- _Requirement_:
Please output exactly the lines from the one that holds "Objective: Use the" through the final line of the data, and nothing else; leave out any pictures.
Segment Start: Provided material
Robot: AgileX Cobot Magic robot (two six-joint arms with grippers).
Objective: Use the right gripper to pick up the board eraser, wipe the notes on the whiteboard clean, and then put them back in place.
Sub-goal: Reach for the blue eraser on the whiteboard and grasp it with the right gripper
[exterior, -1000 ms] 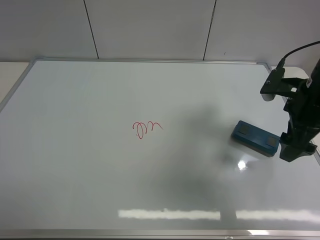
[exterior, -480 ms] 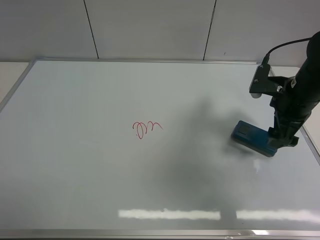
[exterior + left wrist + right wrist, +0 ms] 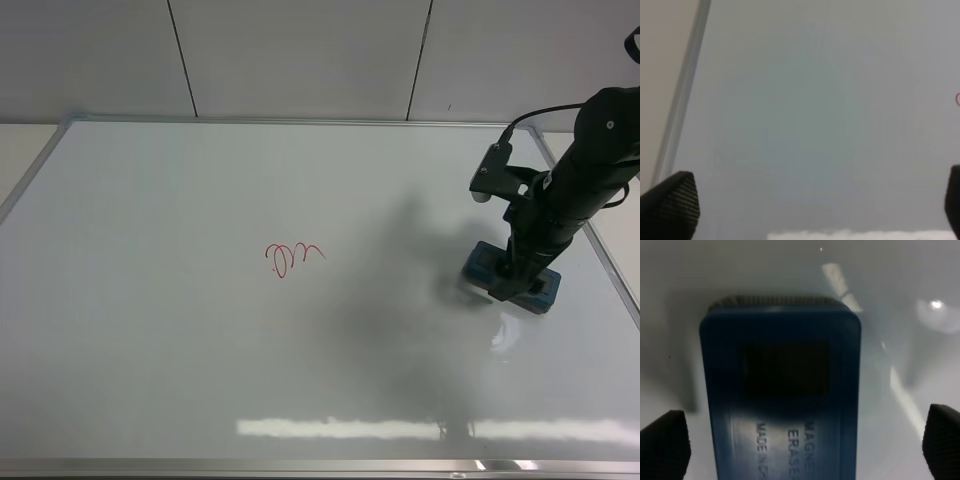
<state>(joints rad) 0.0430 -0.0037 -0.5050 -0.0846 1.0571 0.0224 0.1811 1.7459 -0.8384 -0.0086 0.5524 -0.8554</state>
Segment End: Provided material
- _Result for this task_:
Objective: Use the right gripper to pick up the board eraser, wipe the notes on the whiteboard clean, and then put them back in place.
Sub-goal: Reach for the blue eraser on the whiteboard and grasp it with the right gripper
[exterior, -1000 ms] 
[exterior, -480 ms] 
[exterior + left wrist + right wrist, +0 ms] 
<state>(joints rad) 0.0430 -0.0037 -0.5050 -0.0846 1.0571 0.0224 0.1811 1.7459 -0.8384 -0.0086 0.5524 -0.8554</state>

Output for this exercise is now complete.